WORK TO COMPLETE: For this exercise, print the listing below exactly, without its pictures.

DATASET:
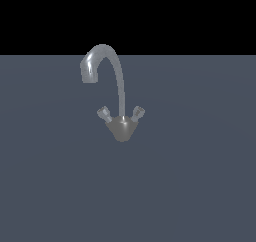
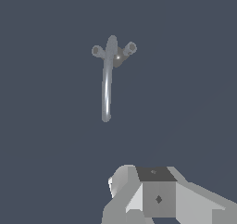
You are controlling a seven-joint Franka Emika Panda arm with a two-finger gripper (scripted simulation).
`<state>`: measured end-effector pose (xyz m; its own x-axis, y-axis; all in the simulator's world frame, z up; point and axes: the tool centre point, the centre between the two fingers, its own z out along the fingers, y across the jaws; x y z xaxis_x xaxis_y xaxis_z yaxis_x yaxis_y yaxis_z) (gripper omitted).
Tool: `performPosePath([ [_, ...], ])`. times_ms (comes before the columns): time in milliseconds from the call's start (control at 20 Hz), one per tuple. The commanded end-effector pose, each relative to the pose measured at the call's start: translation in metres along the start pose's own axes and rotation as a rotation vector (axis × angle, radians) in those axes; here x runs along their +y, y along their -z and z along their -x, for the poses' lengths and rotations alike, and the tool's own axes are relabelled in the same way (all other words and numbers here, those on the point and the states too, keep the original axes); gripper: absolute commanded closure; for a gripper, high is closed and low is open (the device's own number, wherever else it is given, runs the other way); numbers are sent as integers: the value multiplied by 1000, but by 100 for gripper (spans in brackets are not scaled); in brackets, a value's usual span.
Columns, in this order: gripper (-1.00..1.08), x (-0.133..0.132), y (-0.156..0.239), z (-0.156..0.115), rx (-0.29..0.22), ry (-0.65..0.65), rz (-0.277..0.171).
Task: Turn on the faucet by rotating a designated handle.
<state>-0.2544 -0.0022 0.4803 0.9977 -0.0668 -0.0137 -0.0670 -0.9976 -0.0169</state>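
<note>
The faucet (image 1: 120, 127) is a small grey metallic tap standing on the dark grey-blue floor. Its cone-shaped base narrows downward, and its tall gooseneck spout (image 1: 102, 53) arches toward the exterior view's left. Two short knobs stick out of the base, one (image 1: 104, 114) on the exterior view's left and one (image 1: 138, 111) on the right. The wrist view shows the faucet (image 2: 107, 84) from above, with both knobs (image 2: 97, 51) (image 2: 131, 47). My gripper (image 2: 155, 183) shows only as grey blocks at the wrist view's edge, well apart from the faucet. Its fingertips are not distinct. It is out of the exterior view.
The flat dark grey-blue floor (image 1: 200, 186) spreads all around the faucet. A black background fills the upper part of the exterior view. No other objects show.
</note>
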Motion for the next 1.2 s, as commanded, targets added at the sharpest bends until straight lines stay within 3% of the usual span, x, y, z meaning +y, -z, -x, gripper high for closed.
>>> performPosePath([
  [0,42,-6,-20,1,-62,11,14],
  [50,34,-2,-37,-4,-111,0,15],
  [100,21,-11,-55,-11,-108,31,43],
  [150,26,2,-65,-17,-117,0,43],
  [200,29,-18,-78,-18,-152,26,23],
  [250,35,-21,-102,-18,-207,-7,-20],
  [400,14,-26,-137,-44,-197,26,66],
  [450,5,-36,-130,-59,-159,5,28],
  [500,-11,-59,-134,-69,-150,57,61],
  [550,-24,-63,-137,-84,-118,56,102],
  [600,-12,-27,-138,-101,-111,-32,124],
  [650,-2,-19,-140,-113,-88,-42,127],
  [700,-27,-50,-142,-124,-66,-2,125],
  [750,-31,-52,-155,-126,-82,62,141],
  [800,-29,-33,-166,-131,-102,-32,112],
  [850,-29,-29,-167,-132,-104,-40,110],
  [900,-37,-40,-163,-151,-51,-19,126],
  [950,-47,-51,-183,-152,-79,-8,133],
  [1000,-40,-30,-202,-151,-106,10,129],
  [1050,-49,-50,-209,-156,-84,20,116],
  [1100,-57,-35,-209,-179,-60,-74,91],
  [1150,-57,-33,-208,-178,-59,-78,90],
])
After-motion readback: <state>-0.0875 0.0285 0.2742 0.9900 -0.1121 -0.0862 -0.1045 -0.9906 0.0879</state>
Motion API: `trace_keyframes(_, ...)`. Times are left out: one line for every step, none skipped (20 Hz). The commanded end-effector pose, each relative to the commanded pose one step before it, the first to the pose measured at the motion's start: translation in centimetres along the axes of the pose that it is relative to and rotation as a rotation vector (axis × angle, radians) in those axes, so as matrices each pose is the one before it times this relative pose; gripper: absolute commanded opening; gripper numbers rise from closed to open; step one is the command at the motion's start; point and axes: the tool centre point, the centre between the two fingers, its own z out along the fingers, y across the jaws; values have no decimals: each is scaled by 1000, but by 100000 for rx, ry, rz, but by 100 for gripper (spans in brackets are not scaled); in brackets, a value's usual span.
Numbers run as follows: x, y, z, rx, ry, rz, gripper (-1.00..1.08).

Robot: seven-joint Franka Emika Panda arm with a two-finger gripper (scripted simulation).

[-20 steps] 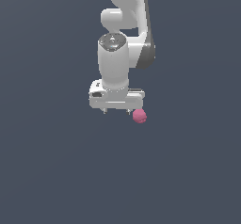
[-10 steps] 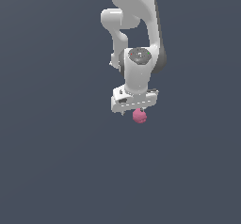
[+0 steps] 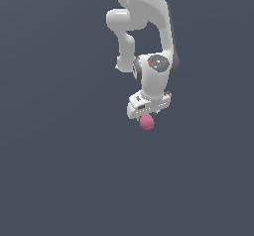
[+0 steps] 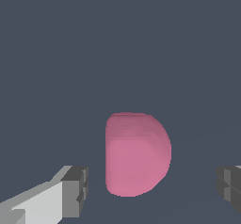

SOLUTION TO THIS EXERCISE:
You are controlling a seven-joint Franka Emika Panda arm with a two-finger gripper (scripted simulation).
`<state>`: measured end-effector pose (xyz m; its own x-axis, y-axis; all in the simulator's world frame, z up; point and axes: the tool centre point, the centre between the two fingers, its own z out along the fingers, y across the jaws; x y z xaxis_x xaxis_y xaxis_z yaxis_x yaxis_y yaxis_z) (gripper omitted).
Tool: `performPosePath([ [_, ...], ])`. times_ms (comes before the columns): time in milliseconds from the call's start (control at 20 Hz), one per tuple. The commanded end-effector pose, each relative to the pose measured at the call's start: translation in metres along the start pose's own axes and rotation as a rotation vector (axis × angle, radians) in those axes; here x runs along their +y, y along their -z and z along their -x, for the poses' lengths and rotations alike, and the tool's own axes are relabelled in the same way (all other words and numbers here, those on the point and the states too, keep the original axes); gripper: absolute commanded closure; for a gripper, high is closed and low is open (the device's own number, wherever else it is given, runs the other way); numbers are sent as integers: the value multiplied by 1000, but by 100 for gripper (spans in brackets are not scaled); in brackets, a value's usual span.
Columns, in this order: gripper (-1.00..1.08), x (-0.133..0.132), y (-0.156..0.239), z (-0.156..0.115), rx (-0.29..0.22), ry (-0.65..0.65), rz (-0.277..0.171).
Task: Turn on the faucet by rotating a designated handle.
<state>-0.2544 -0.0022 0.4803 0.9977 -0.0668 -0.0137 -0.0670 -0.9976 -0.0169</state>
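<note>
The faucet (image 1: 120, 127) is a small grey metallic tap standing on the dark grey-blue floor. Its cone-shaped base narrows downward, and its tall gooseneck spout (image 1: 102, 53) arches toward the exterior view's left. Two short knobs stick out of the base, one (image 1: 104, 114) on the exterior view's left and one (image 1: 138, 111) on the right. The wrist view shows the faucet (image 2: 107, 84) from above, with both knobs (image 2: 97, 51) (image 2: 131, 47). My gripper (image 2: 155, 183) shows only as grey blocks at the wrist view's edge, well apart from the faucet. Its fingertips are not distinct. It is out of the exterior view.
The flat dark grey-blue floor (image 1: 200, 186) spreads all around the faucet. A black background fills the upper part of the exterior view. No other objects show.
</note>
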Motion for the next 1.2 s, as commanded, targets added at the sharpest bends until straight lines stay within 3% of the usual span, x, y, z meaning +y, -z, -x, gripper high for closed.
>>> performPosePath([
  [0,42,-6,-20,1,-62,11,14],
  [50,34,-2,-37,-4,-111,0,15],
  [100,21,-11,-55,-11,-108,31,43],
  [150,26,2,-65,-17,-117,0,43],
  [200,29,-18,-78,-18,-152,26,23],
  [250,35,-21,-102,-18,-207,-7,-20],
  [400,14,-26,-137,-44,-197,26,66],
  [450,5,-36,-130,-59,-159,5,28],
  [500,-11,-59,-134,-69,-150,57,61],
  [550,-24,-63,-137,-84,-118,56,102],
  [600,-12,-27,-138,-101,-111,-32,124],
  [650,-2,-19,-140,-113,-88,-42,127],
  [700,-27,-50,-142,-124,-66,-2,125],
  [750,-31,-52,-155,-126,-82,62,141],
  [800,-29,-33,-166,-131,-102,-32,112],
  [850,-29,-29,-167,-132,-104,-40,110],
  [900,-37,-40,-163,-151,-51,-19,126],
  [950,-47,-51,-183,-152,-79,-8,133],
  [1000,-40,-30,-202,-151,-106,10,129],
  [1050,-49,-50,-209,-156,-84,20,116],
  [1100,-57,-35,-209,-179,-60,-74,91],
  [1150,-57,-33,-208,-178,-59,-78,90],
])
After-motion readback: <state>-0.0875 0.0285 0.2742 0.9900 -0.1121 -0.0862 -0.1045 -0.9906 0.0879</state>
Motion API: `trace_keyframes(_, ...)`. Times are left out: one line for every step, none skipped (20 Hz). The commanded end-effector pose, each relative to the commanded pose one step before it, the first to the pose measured at the motion's start: translation in centimetres along the axes of the pose that it is relative to and rotation as a rotation vector (axis × angle, radians) in those axes, so as matrices each pose is the one before it times this relative pose; gripper: absolute commanded opening; gripper numbers rise from closed to open; step one is the command at the motion's start; point and axes: the tool centre point, the centre between the two fingers, its own z out along the fingers, y across the jaws; values have no decimals: each is scaled by 1000, but by 100000 for rx, ry, rz, but by 100 for gripper (spans in brackets are not scaled); in brackets, a value's usual span.
Numbers run as follows: x, y, z, rx, ry, rz, gripper (-1.00..1.08).

Robot: seven-joint Franka Emika Panda arm with a two-finger gripper (scripted simulation).

[-20 steps] 
[-10 steps] 
[+0 steps] 
[+0 steps] 

Nothing remains to be added to the answer.